> WHAT TO PRODUCE
An exact copy of the listing is required.

> SUPPLIED MATERIAL
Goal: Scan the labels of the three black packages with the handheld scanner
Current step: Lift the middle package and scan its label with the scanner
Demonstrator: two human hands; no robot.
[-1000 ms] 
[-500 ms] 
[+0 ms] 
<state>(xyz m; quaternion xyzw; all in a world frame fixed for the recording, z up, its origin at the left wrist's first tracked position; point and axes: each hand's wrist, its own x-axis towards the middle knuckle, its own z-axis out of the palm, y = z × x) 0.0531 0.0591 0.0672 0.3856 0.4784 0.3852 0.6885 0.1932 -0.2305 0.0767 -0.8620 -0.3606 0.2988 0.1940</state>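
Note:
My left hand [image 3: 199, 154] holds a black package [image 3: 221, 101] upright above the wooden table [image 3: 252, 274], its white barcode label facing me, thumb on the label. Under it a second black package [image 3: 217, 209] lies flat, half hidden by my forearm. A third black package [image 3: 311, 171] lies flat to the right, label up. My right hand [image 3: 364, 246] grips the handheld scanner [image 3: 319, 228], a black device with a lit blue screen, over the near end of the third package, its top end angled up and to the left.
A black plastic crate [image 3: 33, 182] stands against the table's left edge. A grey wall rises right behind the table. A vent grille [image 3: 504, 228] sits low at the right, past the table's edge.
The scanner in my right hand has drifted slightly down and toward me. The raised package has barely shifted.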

> TASK SOLUTION
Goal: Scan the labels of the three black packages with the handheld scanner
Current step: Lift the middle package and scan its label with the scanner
Demonstrator: two human hands; no robot.
[-1000 ms] 
[-500 ms] 
[+0 ms] 
<state>(xyz m; quaternion xyzw; all in a world frame fixed for the recording, z up, its origin at the left wrist's first tracked position; point and axes: each hand's wrist, its own x-axis towards the middle knuckle, its own z-axis out of the palm, y = z × x) 0.0531 0.0591 0.0672 0.3856 0.4784 0.3852 0.6885 0.1932 -0.2305 0.0767 -0.8620 -0.3606 0.2988 0.1940</state>
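Note:
My left hand [image 3: 199, 154] holds a black package [image 3: 221, 101] upright above the wooden table [image 3: 252, 274], its white barcode label facing me, thumb on the label. Under it a second black package [image 3: 217, 209] lies flat, half hidden by my forearm. A third black package [image 3: 311, 171] lies flat to the right, label up. My right hand [image 3: 364, 246] grips the handheld scanner [image 3: 319, 228], a black device with a lit blue screen, over the near end of the third package, its top end angled up and to the left.
A black plastic crate [image 3: 33, 182] stands against the table's left edge. A grey wall rises right behind the table. A vent grille [image 3: 504, 228] sits low at the right, past the table's edge.
The scanner in my right hand has drifted slightly down and toward me. The raised package has barely shifted.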

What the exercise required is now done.